What’s Wrong With *The Hunger Games* Is What No One Noticed
The Hunger Games has this same feminist problem. Other than the initial volunteering to replace her younger sister, Katniss never makes any decisions of her own, never acts with consequence— but her life is constructed to appear that she makes important decisions. She has free will, of course, like any five year old with terrible parents, but at every turn is prevented from acting on the world. She is protected by men— enemies and allies alike; directed by others, blessed with lucky accidents and when things get impossible there are packages from the sky. In philosophical terms, she is continuously robbed of agency. She is deus ex machinaed all the way to the end.
That’s why The Hunger Games is such a diabolical head fake. Forget about it being entertaining, which I concede it is. It has managed to convince everyone that a passive character whose main strength is that she thinks a lot of thoughts and feels a lot of feelings, but who ultimately lets every decision be made by someone else– that is a female hero, a winner. You wouldn’t allow yourself to like a story where the woman lacks agency, so it’s clothed in a vampire story or a female Running Man so it sounds like she’s making things happen. Or, if you prefer, in order to allow you to like an anti-feminist story, it is necessary to brand it as a vampire story or a female Running Man. Regardless of how you phrase it, the purpose is to get you to like this kind of a story. It wants you to think this is the next step in female protagonists. But it’s a trick: nothing has changed since the royal ball.
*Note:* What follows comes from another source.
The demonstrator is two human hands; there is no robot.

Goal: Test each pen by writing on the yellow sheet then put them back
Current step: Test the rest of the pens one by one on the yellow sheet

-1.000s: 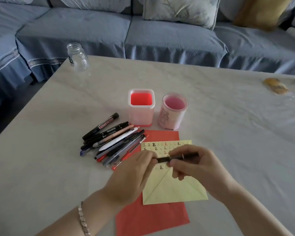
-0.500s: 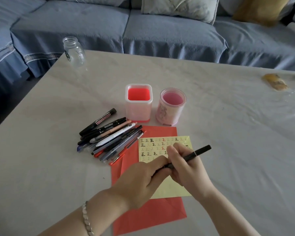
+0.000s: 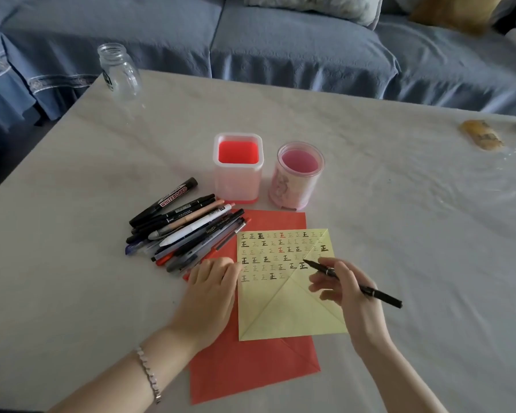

That these “adolescent girl” stories– Twilight and THG– have women who are essentially lead by men, circumstance, and fate– whose main executive decision is “do I love this guy or that guy”– is a window on our culture worth discussing. When you have a daughter, your first question should be, “how is the system going to try to crush her?" and plan accordingly. This story’s answer is, "no matter what happens, just talk a lot and it’ll sort itself out." That Jezebel is distracted by the racial angle here strikes me as an unconsciously deliberate avoidance of the larger issue. Oh, the audience is racist, that’s the problem.